The cryosphere is the sum total of the Earth’s frozen water, in the form of snow, permanently frozen ground (permafrost), floating ice, and glaciers. If all this were to melt, sea levels would rise by 70 metres, coastal cities would be inundated, and the habitable surface of the planet would be greatly reduced. Who knew Kevin Costner was a prophet?

Following the suggestion of @TimRussell to the effect that rather than using a Melodica app ( as I did on my last but one piece, There Is A Sickness At The Heart Of Everything), I should just get a real one, I took delivery this morning of a 1969 vintage Hohner Soprano Melodica. This one:

An £18 bargain off eBay. :) I put a £5 piezo mic on the back, and played it live into AUM through the Wingie 2 Resonator, then applied my usual generous slathering of FX and live mixed it down into AudioShare. No other instruments or instrument apps used. Everything you hear came from the Melodica, including the percussive thuds.

It was a great suggestion, Tim! I know this will be a ‘duh!’ moment for instrumentalists out there, but yes, it definitely helps with expression having an actual real instrument to mess with instead of just random generators. (Well, there was still one random generator - the old lady holding the darn thing and wondering how long her next breath could last.)

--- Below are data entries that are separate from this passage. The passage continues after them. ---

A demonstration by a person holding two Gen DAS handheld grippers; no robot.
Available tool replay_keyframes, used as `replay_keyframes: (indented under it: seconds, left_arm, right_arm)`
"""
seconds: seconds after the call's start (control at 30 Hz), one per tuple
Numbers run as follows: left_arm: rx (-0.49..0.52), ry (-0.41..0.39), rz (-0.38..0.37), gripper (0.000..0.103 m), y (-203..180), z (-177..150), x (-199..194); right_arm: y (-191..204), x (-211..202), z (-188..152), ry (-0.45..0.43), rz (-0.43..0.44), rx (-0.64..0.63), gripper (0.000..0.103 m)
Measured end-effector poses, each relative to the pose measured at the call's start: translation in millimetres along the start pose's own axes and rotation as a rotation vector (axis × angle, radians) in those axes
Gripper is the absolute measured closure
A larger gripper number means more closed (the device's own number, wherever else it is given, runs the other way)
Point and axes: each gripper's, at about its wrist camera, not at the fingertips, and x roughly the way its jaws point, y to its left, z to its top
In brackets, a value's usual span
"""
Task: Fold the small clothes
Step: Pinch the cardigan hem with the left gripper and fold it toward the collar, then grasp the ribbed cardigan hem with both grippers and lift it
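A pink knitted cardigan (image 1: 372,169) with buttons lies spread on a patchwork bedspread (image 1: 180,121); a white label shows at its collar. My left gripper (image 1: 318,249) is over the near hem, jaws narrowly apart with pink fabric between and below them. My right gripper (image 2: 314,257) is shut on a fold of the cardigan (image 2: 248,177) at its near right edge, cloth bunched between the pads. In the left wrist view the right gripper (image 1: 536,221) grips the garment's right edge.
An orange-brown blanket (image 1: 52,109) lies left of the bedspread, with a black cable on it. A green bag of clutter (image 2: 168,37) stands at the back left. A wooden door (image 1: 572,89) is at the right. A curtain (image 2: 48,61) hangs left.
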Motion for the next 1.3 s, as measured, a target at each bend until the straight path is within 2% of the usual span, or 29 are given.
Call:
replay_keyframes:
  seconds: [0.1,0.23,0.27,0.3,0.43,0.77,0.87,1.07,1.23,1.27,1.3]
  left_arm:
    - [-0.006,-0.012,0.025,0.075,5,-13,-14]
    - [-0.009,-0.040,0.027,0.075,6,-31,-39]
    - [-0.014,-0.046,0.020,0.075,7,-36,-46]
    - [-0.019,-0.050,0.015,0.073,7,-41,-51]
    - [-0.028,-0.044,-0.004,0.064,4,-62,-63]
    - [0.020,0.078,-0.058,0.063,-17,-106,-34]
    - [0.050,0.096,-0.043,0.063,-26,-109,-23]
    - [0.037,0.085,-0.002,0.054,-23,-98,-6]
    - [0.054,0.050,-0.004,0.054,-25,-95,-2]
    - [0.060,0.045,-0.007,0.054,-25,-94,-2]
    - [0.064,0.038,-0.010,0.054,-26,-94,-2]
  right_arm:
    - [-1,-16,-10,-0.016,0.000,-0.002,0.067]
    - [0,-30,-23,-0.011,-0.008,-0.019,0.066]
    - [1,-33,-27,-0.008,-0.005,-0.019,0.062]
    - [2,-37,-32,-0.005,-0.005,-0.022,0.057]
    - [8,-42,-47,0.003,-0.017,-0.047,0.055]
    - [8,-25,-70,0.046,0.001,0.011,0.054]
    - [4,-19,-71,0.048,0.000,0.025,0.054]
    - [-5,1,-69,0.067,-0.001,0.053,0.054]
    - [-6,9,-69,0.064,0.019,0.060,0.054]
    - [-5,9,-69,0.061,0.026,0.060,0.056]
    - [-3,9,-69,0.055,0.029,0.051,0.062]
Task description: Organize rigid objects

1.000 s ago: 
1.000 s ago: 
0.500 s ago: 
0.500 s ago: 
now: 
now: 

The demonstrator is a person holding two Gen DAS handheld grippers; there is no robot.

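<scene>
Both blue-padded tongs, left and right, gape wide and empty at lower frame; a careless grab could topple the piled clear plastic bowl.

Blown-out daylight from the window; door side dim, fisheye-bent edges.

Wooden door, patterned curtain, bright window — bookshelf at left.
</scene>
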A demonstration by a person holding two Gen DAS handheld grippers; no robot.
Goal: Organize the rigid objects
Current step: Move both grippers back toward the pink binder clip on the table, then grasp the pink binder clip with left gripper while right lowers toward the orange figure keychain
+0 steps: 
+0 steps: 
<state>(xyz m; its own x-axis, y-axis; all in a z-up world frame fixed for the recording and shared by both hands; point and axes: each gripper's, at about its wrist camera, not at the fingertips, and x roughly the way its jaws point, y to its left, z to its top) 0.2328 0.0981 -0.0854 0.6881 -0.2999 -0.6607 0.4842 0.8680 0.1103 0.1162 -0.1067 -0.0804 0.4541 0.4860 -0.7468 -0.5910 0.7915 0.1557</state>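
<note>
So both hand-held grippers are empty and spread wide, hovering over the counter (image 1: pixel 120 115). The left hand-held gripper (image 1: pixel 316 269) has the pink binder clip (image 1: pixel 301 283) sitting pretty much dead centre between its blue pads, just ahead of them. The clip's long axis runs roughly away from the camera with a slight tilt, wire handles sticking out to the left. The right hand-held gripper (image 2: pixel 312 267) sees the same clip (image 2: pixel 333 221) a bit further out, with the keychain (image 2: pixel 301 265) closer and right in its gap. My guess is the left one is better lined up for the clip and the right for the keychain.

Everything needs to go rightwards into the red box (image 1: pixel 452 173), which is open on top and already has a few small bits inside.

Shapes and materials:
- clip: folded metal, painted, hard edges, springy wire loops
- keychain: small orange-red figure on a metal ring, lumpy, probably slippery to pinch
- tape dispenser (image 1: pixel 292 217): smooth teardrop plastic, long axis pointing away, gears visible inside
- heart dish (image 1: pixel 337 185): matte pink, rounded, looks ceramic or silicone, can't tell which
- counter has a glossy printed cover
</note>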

Incidentally, the amazing photo which was the inspiration for the piece is not AI, but also the real thing, taken by a friend of mine on the black volcanic sands of a beach he visited as part of his recent Icelandic cruise.

All comments welcomed as usual. Enjoy!

Comments

  • Even Laurie Anderson would have been impressed of this Melodica track!

  • Great! Another example of how 'the fx maketh the (wo)man'. Technical skill is not always needed to play instruments beautifully (unless accompanying others and they are leading). As long as you have taste, and in this genre, as long as you can play your effects, you can go far. Hainbach is in this category, so you're in good company. I really enjoyed this. What a bargain for 18 quid. Again you are giving me Wingie gas, but again I must resist.

  • Glad you went for the button melodica. Showed this to both kids and I have two "that's cool" comments to relay onto you, plus one from me.

  • Great textures out of the melodica and the resonator, and quite a nice variety of sounds.

  • Nice. I have one of those old Hohners, but the red one with keys. Haven’t played it for years because one of the notes is way out of tune. I will have to look for it now and try some things.

  • Ha love these things, nice work, there’s an exact replica of one of these hiding somewhere in my house and I’ve not seen in in donkeys despite keeping my eyes peeled every time I move a mystery box… even the colour is the same 🙌

  • @Krupa said:
    Ha love these things, nice work, there’s an exact replica of one of these hiding somewhere in my house and I’ve not seen in in donkeys despite keeping my eyes peeled every time I move a mystery box… even the colour is the same 🙌

    Same problem for me. I think it’s inside one of my hand drums. My wife is always hiding my drums. Cannot imagine why!

  • edited June 2023

    Thanks, all, for the listens and the comments. :) I feel validated!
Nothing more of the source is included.